But, In my 30 years on this earth I've learned to put my ego aside and ask for help. I may become a very good caster all by myself. But, what is it going to hurt if i ask a couple of guys that know more then I do... I've been using spinning gear for years,, But, if you or anyone else want's to show me ways to improve my fishing i'm all ears..


----------



## terpfan (May 30, 2002)

kmw21230, i'm wondering exactly where can you practice casting in 21230 zip code? is it next to the schuster concrete building?


----------



## Kwesi W. (Apr 14, 2006)

I never heard of that building.. Believe it or not Baltimore has a lot of parks.. When I become a better caster it may be a problem but now I can cast 50+ yards at several different locations.


----------



## seajay (Dec 18, 2005)

Sounds like one of 2 things or both. Make sure your reel is set up correctly and just work on one type of casting that you will be using. On casting it is always not how hard but tecnique.


----------



## Kwesi W. (Apr 14, 2006)

*ok.. I think i should focus on the OTG cast..*

I think you're right! The OTG cast is what I should be working on. I saw that back cast in a video, and all I can say is DAMN!!


----------



## Tommy (Jan 24, 2001)

OTG is the cast that will give you the foundation to build. Learn it first and the uni-tech, Hatteras, Pendulum and other powercasts will be much easier to master.

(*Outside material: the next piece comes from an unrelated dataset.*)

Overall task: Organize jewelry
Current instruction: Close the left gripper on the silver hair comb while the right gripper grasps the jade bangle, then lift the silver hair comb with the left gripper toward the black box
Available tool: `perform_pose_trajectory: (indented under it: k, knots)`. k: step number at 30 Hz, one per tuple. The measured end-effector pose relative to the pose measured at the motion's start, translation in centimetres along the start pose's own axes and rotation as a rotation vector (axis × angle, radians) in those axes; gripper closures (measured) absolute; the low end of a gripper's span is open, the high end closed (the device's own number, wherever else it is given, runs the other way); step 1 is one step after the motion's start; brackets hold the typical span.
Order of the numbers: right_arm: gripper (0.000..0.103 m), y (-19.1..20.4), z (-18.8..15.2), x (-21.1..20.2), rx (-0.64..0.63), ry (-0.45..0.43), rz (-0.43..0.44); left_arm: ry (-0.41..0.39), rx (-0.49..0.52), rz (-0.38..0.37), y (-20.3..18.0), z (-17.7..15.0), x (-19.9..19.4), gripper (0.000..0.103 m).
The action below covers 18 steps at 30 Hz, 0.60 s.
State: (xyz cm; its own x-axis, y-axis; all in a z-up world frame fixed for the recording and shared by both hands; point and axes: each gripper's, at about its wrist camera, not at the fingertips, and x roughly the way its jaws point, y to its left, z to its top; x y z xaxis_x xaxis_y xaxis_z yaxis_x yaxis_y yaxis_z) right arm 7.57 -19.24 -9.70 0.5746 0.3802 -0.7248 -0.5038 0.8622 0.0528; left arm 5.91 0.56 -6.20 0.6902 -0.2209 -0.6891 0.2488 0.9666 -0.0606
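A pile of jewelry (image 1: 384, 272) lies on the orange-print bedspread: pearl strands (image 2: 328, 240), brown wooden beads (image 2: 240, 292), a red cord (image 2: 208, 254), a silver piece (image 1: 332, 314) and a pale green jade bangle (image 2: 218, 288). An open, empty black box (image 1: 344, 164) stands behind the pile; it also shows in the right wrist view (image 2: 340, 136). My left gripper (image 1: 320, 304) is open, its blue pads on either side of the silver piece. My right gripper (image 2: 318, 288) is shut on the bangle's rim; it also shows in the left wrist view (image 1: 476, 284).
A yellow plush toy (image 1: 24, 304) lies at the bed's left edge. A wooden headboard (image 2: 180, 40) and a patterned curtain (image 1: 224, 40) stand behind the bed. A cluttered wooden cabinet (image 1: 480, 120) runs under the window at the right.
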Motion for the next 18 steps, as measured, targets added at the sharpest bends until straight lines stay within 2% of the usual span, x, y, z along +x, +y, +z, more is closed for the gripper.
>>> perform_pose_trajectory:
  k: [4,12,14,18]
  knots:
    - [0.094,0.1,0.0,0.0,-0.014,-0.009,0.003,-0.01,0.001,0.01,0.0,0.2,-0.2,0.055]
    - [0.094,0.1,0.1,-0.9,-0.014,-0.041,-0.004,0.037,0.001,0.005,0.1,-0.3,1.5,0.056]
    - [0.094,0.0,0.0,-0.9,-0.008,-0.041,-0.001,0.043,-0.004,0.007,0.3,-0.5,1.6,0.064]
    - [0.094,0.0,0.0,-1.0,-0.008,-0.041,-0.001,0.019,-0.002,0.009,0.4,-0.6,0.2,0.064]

It is a pretty darn powerful cast in it's own right!!! A good OTG will outcast a poor pendulum anyday.

Tommy


----------



## Ralph (Aug 1, 2002)

*Otg...*

kmw, there you go. tommy just mapped out the route you should follow to achieve greater casting distance. and he should know; he is the reigning american long distance casting champion.
you noticed he didn't mention the backcast. and as i mentioned, that is all i know. so while i am familiar with the technique of the otg i dont' or rarely execute it. but i know a couple of guys that are accomplished casters in their own rite. assuming i [we] can all get together you can benefit from their expertise. but i would strogly encourage you to reach out and seek as much knowledge as you can tolerate.
another disclaimer [surprise]: anticipate getting addicted to the $port.


----------



## Tommy (Jan 24, 2001)

Hey Ralph,

Hope all is well with you and yours.

I didn't mention the backcast cause I can't throw it...lol

A good backcaster can put leads out past 700' and it is a proven cast for throwing heavy payloads.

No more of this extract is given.